Why Carnival Cruise Line Stock Jumped 29% in October

New ships cost a ton of money to build, staff, and maintain, and Carnival's debt is putting a cap on fleet expansion. Management has stated that they're pulling back on spending to pay down debt. Three new ships will be delivered next year, but none will come in 2026, and just one in 2027. Shares of Carnival (CCL 1.88%) (CUK 2.16%), the world's largest cruise line operator, moved higher last month. The company rebounded from a disappointing earnings report at the end of September, and macro-level news seemed to lift the battered travel stock. To be clear, I still believe Carnival is an extremely risky business to own.

Does Carnival Cruise Lines pay a dividend?

According to ETF.com, 141 ETFs held more than 96.7 million shares of the cruise line as of mid-2023. Carnival Co. &'s stock was trading at $18.54 on January 1st, 2024. Since then, CCL shares have decreased by 23.0% and is now trading at $14.27.

Carnival Management

It will take the company several years to get debt back down to a more comfortable level. That's hindering its ability to grow shareholder value through dividends, share repurchases, and new investments. Although they have lots of upside potential, they also have lots of risk. An alternative to investing directly in Carnival by purchasing shares is to consider passively investing in the company through an exchange-traded fund (ETF) that holds shares.

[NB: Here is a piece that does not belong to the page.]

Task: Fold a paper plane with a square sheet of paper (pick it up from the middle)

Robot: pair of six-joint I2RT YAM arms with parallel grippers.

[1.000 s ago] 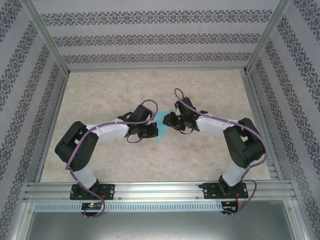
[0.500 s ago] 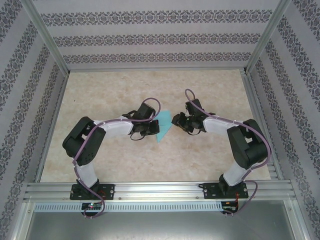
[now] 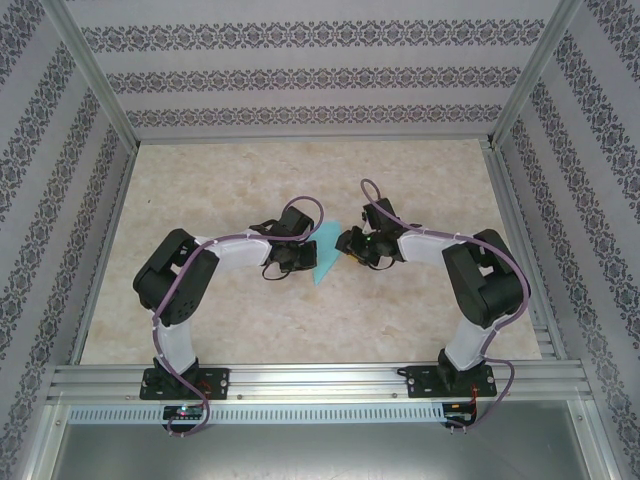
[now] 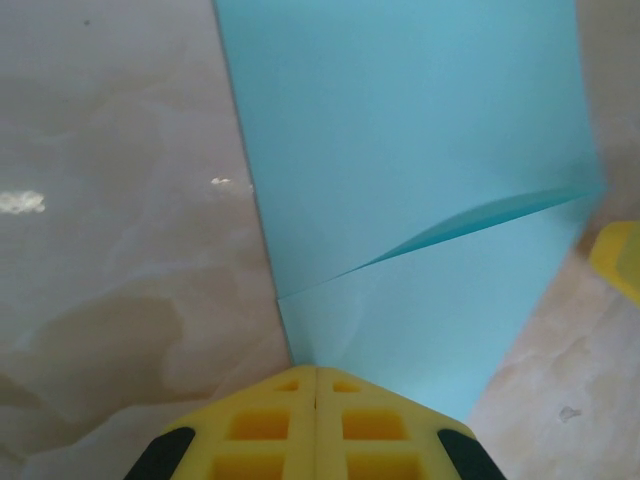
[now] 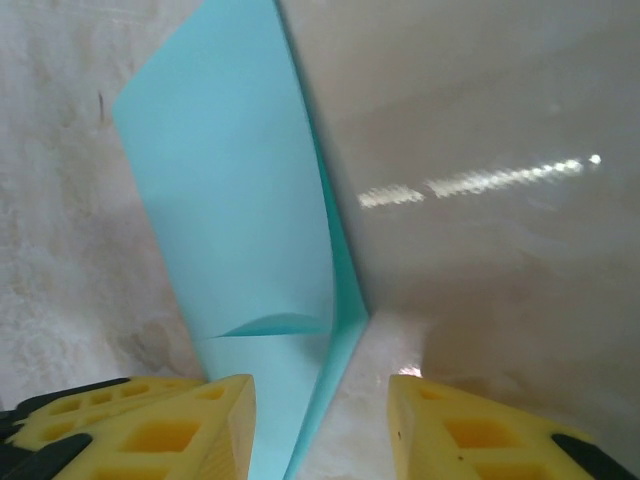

Carnival Corp. (CCL) shares turned higher in intraday trading Wednesday after the cruise line posted a smaller adjusted first-quarter loss than analysts expected. I don't believe investors should expect Carnival stock to more than double in 2024 like it did in 2023. Rather, I believe that investors should focus on the business. Two of the best things happening right now are the company's full ships and the speed of its debt repayment.

Can Carnival Stock Cruise Higher After Q1 Earnings? - Markets Insider

Can Carnival Stock Cruise Higher After Q1 Earnings?.

Posted: Mon, 25 Mar 2024 07:00:00 GMT [source]

Profitability

Wednesday's Fed rate hike also showed that a pivot is probably further away than Carnival investors had hoped. Travel demand should continue to come back, barring a recession, but a return to profitability will take longer. Investors interpreted that as good news for the cruise industry as a whole.

As of Feb. 29, the company had a massive debt load of $31 billion. A lot of this capital was raised to buy the company time throughout the pandemic. But that's a huge burden that adds tremendous financial risk should there be economic weakness.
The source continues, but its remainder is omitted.